Loved

“Peace without love is a steady calm.”

G. K. Chesterton’s description of peace took me a while to understand. I’m embarrassed to admit he stretched my definition of both.

A sailboat crew dreads a steady calm. There is no wind. Nothing is happening. The journey has not ended. No one is closer to home. It is a time of waiting with no certainty when wind will fill the sails.

The pithy statements of Chesterton give me pause. There is good reason he is called the Apostle of Common Sense.

Love is the bedrock of peace. One cannot exist without the other. I mention this because I am at a point in my manuscript where the central character seeks peace but cannot find it because she doesn’t understand the relationship between peace and love. How can one love an antagonist, especially one who seeks your good will through best intentions while keeping you dependent?

I often considered peace the goal; the end of an ordeal.
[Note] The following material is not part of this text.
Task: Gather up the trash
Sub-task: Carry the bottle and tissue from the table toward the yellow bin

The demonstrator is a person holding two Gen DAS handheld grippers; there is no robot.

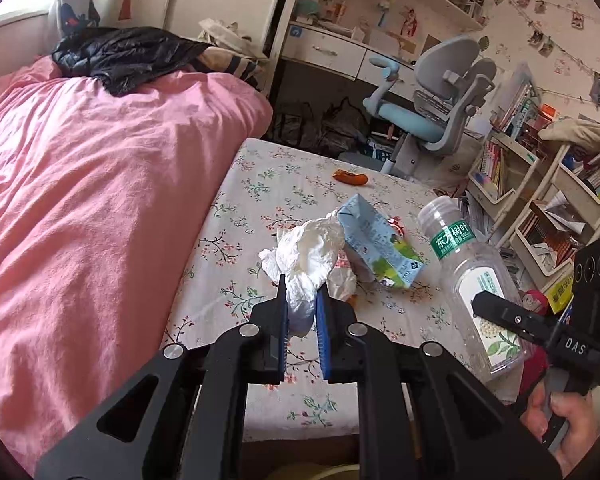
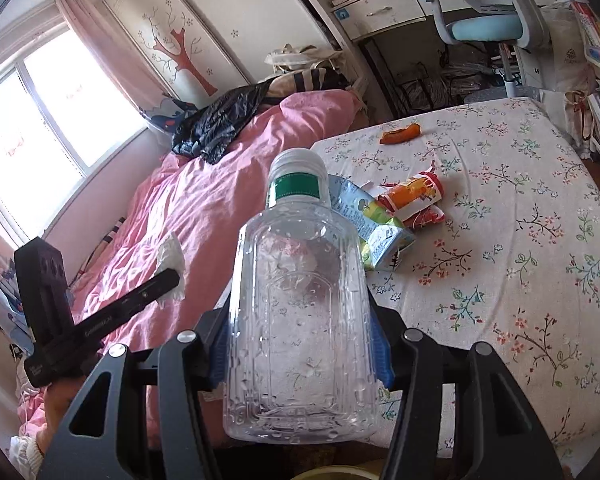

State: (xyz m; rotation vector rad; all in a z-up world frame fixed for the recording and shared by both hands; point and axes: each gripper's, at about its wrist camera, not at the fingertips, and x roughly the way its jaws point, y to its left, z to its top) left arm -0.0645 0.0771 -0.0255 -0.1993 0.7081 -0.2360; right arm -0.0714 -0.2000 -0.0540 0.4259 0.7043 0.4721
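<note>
My left gripper is shut on a crumpled white tissue, lifted above the floral-cloth table. In the right wrist view that same gripper shows at the left with the tissue in its tips. A clear empty plastic bottle with a green neck label sits between the blue pads of my right gripper, held off the table. Left on the cloth are a flattened blue-green carton, an orange-red wrapper and an orange scrap.
A bed with a pink cover runs along the table's left side, with a black bag at its head. A blue-grey desk chair stands behind the table. Crowded shelves line the right. A hand holds the right gripper.
</note>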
I learned a little of the virtue we know as love. The Latin word caritas embodies the virtue we call peace that originates in the heart not in the mind.

Are you searching for peace? It doesn’t begin with justice. It begins in the heart when we love the antagonist of our story.

And I thought I knew what peace and love meant. I’m only learning the truth now.

One response to “Loved”

  1. Best line (though the context matters, too): It doesn’t begin with justice. It begins in the heart when we love the antagonist of our story.